Aunque su fuerza militar es débil, sigue siendo un príncipe imperial y lleva la sangre de la Familia Imperial Silveria en sus venas.
Además, hay algo sobre este hombre que no puedo entender.
Su grupo es el más débil entre los tres hijos mayores del emperador, pero mis instintos me dicen que este hombre es peligroso.
—Liu Mengdi añadió con una mirada seria mientras se levantaba de su asiento.
Solo estaba aquí con todos sus subordinados de confianza, así que no le importaba decir lo que pensaba.
Los hombres de la Familia Liu se sorprendieron por la alta evaluación que su joven maestro le dio al segundo príncipe.
Su joven maestro podría ser caprichoso, pero era alguien dotado de gran inteligencia y gran talento para el cultivo.
Tomaban sus palabras en serio, por increíble que parecieran…
Liu Mengdi se detuvo frente a la mesa del segundo príncipe y se inclinó respetuosamente.
—Liu Mengdi de la Familia Liu saluda a Su Alteza el Segundo Príncipe.
Los hombres de Liu Mengdi siguieron sus acciones mientras hablaban al unísono.
—Saludamos a Su Alteza el Segundo Príncipe.
El segundo príncipe tenía una expresión de sorpresa mientras miraba a Liu Mengdi y compañía.
No habían interactuado mucho antes y solo se vieron durante ocasiones especiales, por lo que el segundo príncipe estaba un poco sorprendido de verlo aquí.
—Oh, no pensé que conocería al joven patriarca de la Familia Liu aquí.
No me hagan caso y sigan disfrutando de sus vinos —el segundo príncipe habló cordialmente.
—Dado que el segundo príncipe ha hablado, volveré a nuestra mesa.
Si su alteza desea hablar conmigo, entonces solo llame mi nombre —Liu Mengdi dijo y estaba a punto de regresar a su lugar cuando…
—¡Joven Maestro Liu, espera!
—¿Qué pasa, su alteza?
—Liu Mengdi preguntó con curiosidad.
—¿Sabe algo sobre el Árbol del Dragón de Origen Terrestre?

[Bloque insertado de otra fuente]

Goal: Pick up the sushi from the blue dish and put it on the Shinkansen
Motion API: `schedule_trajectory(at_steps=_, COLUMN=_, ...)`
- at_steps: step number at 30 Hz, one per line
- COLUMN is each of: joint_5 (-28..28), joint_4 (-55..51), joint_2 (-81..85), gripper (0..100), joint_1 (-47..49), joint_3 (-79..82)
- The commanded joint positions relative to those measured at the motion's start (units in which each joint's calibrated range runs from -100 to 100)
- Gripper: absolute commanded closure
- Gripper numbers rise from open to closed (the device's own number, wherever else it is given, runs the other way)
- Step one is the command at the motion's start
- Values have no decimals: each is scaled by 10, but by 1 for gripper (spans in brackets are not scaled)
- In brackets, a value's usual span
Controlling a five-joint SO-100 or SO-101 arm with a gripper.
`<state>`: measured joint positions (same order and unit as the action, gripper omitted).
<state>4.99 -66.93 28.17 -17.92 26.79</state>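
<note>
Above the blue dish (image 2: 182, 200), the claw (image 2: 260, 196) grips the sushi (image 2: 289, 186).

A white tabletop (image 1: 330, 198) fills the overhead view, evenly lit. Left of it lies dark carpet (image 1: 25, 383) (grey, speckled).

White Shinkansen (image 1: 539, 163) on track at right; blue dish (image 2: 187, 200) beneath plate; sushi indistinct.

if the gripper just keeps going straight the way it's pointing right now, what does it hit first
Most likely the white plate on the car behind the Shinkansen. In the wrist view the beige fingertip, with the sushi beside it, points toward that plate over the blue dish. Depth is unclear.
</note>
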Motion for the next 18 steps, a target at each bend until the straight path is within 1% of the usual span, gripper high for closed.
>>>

—el segundo príncipe se acercó a Liu Mengdi y preguntó en voz baja.
Los ojos de este último se agrandaron ante la pregunta.
Luego miró a su izquierda y derecha para ver si alguien más había escuchado su discusión.
Liu Mengdi luego se volvió para mirar a Theia, quien ahora los observaba con una mirada profunda.
—Su alteza, si está planeando llevarse el Árbol del Dragón de Origen Terrestre, debe abandonar ese plan de inmediato.
Esta tienda no es tan simple como parece ser…
Los alborotadores no tuvieron un buen final…
—Liu Mengdi susurró apresuradamente.
Ya sentía el calor del sudor en su espalda, pero aún así advirtió al segundo príncipe con buenas intenciones.
Liu Mengdi ya conocía la presencia del Árbol del Dragón de Origen Terrestre dentro de la tienda, pero no se atrevió a pensar en robarlo tontamente.
Creía que ya no vería el sol de mañana si realmente se atrevía a hacerlo.
El segundo príncipe vio el miedo en los ojos de Liu Mengdi, lo que lo hizo reír en su corazón con desdén, pero aún así mostró una cálida sonrisa mientras decía.
—Gracias por tu advertencia, Joven Maestro Liu Mengdi.